What you have to do: Your answer must be the listing, given again word for word.

(Provided data)

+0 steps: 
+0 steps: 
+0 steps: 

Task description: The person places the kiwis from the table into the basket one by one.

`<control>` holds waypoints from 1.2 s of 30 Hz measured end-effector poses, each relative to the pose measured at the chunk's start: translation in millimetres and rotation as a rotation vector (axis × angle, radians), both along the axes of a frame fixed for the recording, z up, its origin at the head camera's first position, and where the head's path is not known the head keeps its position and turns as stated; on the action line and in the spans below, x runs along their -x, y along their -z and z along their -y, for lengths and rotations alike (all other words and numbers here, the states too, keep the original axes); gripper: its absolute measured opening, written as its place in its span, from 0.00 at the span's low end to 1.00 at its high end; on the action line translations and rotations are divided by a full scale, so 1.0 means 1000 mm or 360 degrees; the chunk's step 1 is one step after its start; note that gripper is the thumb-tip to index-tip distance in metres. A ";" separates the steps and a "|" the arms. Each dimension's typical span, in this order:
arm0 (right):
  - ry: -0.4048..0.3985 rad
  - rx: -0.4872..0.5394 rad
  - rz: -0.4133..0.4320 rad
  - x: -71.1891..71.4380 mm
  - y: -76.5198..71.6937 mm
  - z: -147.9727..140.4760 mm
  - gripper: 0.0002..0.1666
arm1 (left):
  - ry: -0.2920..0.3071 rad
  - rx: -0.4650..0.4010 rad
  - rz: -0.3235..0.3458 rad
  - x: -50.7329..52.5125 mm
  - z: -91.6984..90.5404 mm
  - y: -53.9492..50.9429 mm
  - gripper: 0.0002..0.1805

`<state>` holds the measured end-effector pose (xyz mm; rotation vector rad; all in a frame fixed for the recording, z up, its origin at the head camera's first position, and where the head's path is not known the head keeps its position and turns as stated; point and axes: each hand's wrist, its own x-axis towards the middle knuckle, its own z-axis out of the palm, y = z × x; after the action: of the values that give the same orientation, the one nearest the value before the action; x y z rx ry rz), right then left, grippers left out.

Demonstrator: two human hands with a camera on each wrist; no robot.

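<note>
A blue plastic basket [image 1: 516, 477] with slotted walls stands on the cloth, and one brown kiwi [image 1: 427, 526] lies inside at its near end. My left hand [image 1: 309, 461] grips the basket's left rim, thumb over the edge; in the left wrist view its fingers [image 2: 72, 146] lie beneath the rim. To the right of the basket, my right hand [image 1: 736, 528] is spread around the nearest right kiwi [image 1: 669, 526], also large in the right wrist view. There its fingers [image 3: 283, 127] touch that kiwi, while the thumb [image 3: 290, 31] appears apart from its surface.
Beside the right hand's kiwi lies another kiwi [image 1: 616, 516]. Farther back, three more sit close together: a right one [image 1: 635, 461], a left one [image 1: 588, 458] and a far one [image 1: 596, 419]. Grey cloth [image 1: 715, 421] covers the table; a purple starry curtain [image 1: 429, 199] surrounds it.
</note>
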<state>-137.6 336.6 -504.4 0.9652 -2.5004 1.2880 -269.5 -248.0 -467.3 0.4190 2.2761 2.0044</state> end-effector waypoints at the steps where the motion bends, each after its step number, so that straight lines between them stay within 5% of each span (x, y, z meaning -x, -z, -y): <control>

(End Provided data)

The completed task:
+0 steps: 
+0 steps: 
+0 steps: 

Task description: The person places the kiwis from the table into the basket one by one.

`<control>` holds waypoints from 1.2 s of 30 Hz measured end-effector poses, each relative to the pose measured at the chunk's start: translation in millimetres and rotation as a rotation vector (axis × angle, radians), both along the axes of a frame fixed for the recording, z up, its origin at the head camera's first position, and where the head's path is not known the head keeps its position and turns as stated; on the action line and in the spans below, x runs along their -x, y along their -z and z along their -y, for lengths and rotations alike (all other words and numbers here, the states too, keep the original axes); gripper: its absolute measured opening, written as its place in its span, from 0.00 at the span's low end to 1.00 at its high end; on the action line translations and rotations are divided by a full scale, so 1.0 means 1000 mm or 360 degrees; the chunk's step 1 is one step after its start; note that gripper is the thumb-tip to index-tip distance in metres. A ";" separates the steps and a "|" the arms. Each dimension's typical span, in this order:
arm0 (right):
  - ry: -0.4048..0.3985 rad
  - rx: -0.4872..0.5394 rad
  - rz: -0.4133..0.4320 rad
  - x: -71.1891..71.4380 mm
  - y: -76.5198..71.6937 mm
  - z: -147.9727..140.4760 mm
  - gripper: 0.0002..0.1666
arm1 (left):
  - ry: -0.2920..0.3071 rad
  - rx: -0.4650..0.4010 rad
  - rz: -0.3235..0.3458 rad
  - x: -50.7329..52.5125 mm
  - z: -91.6984..90.5404 mm
  - y: -53.9492..50.9429 mm
  - gripper: 0.0002..0.1805

`<state>` holds the measured end-effector pose (xyz mm; rotation vector rad; all in a frame fixed for the recording, z up, its origin at the head camera's first position, and where the head's path is not known the head keeps its position and turns as stated; point and axes: each hand's wrist, its own x-axis towards the middle knuckle, its own z-axis out of the palm, y = z × x; after the action: of the values that give the same orientation, the one nearest the value before the action; x y z rx ry rz), right then left, grippers left out.

Demonstrator: two human hands with a camera on each wrist; no robot.

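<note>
A blue plastic basket [image 1: 516, 477] with slotted walls stands on the cloth, and one brown kiwi [image 1: 427, 526] lies inside at its near end. My left hand [image 1: 309, 461] grips the basket's left rim, thumb over the edge; in the left wrist view its fingers [image 2: 72, 146] lie beneath the rim. To the right of the basket, my right hand [image 1: 736, 528] is spread around the nearest right kiwi [image 1: 669, 526], also large in the right wrist view. There its fingers [image 3: 283, 127] touch that kiwi, while the thumb [image 3: 290, 31] appears apart from its surface.
Beside the right hand's kiwi lies another kiwi [image 1: 616, 516]. Farther back, three more sit close together: a right one [image 1: 635, 461], a left one [image 1: 588, 458] and a far one [image 1: 596, 419]. Grey cloth [image 1: 715, 421] covers the table; a purple starry curtain [image 1: 429, 199] surrounds it.
</note>
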<state>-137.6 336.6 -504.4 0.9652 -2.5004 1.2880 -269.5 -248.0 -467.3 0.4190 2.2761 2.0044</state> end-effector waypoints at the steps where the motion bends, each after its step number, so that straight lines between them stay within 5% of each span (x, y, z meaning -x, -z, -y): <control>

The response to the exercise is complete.